[DIRECTIONS FOR THIS TASK]: Both the line with "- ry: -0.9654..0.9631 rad" and the line with "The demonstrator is" in the records below must appear in the output, along with every line between them, exactly and with nothing added.

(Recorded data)
----------------

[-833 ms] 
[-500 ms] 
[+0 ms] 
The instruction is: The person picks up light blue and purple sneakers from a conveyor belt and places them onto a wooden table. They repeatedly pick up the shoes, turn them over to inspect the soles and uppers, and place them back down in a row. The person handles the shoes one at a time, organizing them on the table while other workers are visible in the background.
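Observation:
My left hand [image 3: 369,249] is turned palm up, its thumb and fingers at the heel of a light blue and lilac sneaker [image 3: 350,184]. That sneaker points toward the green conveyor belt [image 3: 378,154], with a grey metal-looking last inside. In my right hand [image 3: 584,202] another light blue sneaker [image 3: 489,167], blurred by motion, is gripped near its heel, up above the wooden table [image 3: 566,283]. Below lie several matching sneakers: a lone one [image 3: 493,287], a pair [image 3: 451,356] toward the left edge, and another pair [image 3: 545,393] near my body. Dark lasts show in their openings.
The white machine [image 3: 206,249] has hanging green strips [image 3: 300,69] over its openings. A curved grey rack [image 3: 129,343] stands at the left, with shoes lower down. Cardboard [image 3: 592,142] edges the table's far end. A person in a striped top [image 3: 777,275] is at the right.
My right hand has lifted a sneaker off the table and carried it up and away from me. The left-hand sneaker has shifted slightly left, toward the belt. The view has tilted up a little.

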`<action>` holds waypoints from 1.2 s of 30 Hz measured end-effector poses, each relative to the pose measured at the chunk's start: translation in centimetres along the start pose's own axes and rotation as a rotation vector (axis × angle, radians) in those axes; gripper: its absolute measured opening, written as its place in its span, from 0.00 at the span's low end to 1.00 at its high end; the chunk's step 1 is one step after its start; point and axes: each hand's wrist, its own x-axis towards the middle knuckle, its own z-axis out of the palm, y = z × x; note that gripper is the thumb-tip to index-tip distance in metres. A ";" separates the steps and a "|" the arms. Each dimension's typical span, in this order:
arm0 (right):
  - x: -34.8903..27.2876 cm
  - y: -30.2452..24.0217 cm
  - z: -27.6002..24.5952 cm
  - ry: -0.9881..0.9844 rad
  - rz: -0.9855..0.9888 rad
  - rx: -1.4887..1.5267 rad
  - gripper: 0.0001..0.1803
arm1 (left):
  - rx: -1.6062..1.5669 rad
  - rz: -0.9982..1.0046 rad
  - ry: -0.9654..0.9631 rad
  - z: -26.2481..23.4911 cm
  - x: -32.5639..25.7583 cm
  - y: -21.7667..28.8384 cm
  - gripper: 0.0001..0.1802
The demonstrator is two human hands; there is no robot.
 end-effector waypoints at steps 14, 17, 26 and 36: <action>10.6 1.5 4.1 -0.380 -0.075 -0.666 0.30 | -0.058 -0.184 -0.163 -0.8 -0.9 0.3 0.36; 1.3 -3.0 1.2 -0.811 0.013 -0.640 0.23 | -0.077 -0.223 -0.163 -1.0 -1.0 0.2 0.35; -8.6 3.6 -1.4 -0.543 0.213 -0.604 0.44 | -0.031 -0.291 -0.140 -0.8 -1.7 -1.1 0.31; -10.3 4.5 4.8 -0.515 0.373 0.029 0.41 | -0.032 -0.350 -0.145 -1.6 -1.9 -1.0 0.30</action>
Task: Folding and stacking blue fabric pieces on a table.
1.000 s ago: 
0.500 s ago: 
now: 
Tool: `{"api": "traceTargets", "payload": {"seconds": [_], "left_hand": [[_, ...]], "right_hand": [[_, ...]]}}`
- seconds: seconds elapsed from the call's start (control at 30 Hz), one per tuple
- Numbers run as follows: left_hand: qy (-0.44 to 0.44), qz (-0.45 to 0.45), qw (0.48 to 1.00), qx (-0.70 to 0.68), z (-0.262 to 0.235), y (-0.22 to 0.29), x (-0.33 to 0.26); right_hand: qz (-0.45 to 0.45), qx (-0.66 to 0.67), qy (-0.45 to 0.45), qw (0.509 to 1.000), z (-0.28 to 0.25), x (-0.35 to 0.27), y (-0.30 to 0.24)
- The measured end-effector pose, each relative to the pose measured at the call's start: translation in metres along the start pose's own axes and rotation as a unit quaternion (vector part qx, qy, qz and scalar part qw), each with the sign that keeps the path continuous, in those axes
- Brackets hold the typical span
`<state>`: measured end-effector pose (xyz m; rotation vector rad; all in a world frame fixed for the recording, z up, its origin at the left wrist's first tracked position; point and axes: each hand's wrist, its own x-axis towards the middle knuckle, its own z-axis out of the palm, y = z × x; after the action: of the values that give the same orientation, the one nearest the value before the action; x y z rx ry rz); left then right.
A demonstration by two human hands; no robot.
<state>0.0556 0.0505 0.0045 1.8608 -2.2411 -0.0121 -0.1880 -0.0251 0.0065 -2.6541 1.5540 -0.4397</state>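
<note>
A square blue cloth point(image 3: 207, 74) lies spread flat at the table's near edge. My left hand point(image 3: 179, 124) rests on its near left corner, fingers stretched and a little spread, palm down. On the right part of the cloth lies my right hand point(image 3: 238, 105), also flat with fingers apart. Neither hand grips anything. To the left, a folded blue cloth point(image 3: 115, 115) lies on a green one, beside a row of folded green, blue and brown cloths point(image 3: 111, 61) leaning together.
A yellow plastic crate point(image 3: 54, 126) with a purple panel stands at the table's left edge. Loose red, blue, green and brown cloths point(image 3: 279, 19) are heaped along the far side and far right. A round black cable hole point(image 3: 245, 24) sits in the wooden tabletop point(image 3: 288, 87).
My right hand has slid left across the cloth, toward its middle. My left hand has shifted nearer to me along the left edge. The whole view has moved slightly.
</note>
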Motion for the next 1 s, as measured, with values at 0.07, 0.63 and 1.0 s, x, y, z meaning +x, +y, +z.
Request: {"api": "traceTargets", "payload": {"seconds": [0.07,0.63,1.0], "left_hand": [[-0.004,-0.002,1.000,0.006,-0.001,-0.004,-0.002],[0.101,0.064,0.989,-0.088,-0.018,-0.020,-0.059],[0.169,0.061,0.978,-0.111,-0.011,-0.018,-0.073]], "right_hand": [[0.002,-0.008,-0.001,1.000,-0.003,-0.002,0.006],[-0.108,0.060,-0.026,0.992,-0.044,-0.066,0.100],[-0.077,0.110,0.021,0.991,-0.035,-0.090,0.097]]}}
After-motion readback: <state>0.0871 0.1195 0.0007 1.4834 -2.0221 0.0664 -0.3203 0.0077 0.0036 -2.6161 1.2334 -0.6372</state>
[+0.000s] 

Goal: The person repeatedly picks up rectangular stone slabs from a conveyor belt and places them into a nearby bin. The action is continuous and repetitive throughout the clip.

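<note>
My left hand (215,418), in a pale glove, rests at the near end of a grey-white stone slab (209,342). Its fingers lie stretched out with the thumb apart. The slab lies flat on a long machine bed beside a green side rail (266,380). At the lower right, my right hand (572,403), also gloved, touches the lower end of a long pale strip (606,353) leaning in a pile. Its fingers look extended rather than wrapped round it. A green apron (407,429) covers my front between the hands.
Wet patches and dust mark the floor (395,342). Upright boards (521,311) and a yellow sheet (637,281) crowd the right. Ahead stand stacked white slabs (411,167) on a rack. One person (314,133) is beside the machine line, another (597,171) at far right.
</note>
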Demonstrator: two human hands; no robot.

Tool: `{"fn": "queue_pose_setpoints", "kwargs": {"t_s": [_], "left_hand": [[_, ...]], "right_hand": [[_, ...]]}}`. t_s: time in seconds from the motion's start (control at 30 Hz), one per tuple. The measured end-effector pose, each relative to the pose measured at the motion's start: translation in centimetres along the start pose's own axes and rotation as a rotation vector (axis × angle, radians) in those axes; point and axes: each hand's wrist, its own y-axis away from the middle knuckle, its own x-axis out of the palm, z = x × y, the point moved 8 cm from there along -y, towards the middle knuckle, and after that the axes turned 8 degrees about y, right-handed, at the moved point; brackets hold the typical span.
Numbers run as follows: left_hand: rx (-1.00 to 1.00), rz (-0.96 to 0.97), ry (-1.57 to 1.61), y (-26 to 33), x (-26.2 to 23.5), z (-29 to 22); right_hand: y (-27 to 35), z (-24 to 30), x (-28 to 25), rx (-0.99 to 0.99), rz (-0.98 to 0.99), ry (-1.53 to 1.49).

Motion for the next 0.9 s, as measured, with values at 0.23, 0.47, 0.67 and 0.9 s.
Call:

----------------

[WRITTEN RESPONSE]:
  - ry: -0.9654..0.9631 rad
  - z: -26.2481..23.4911 cm
  - x: -32.5639..25.7583 cm
  - y: -21.7667..28.8384 cm
  - gripper: 0.0001..0.1802
The demonstrator is two human hands; there is no robot.

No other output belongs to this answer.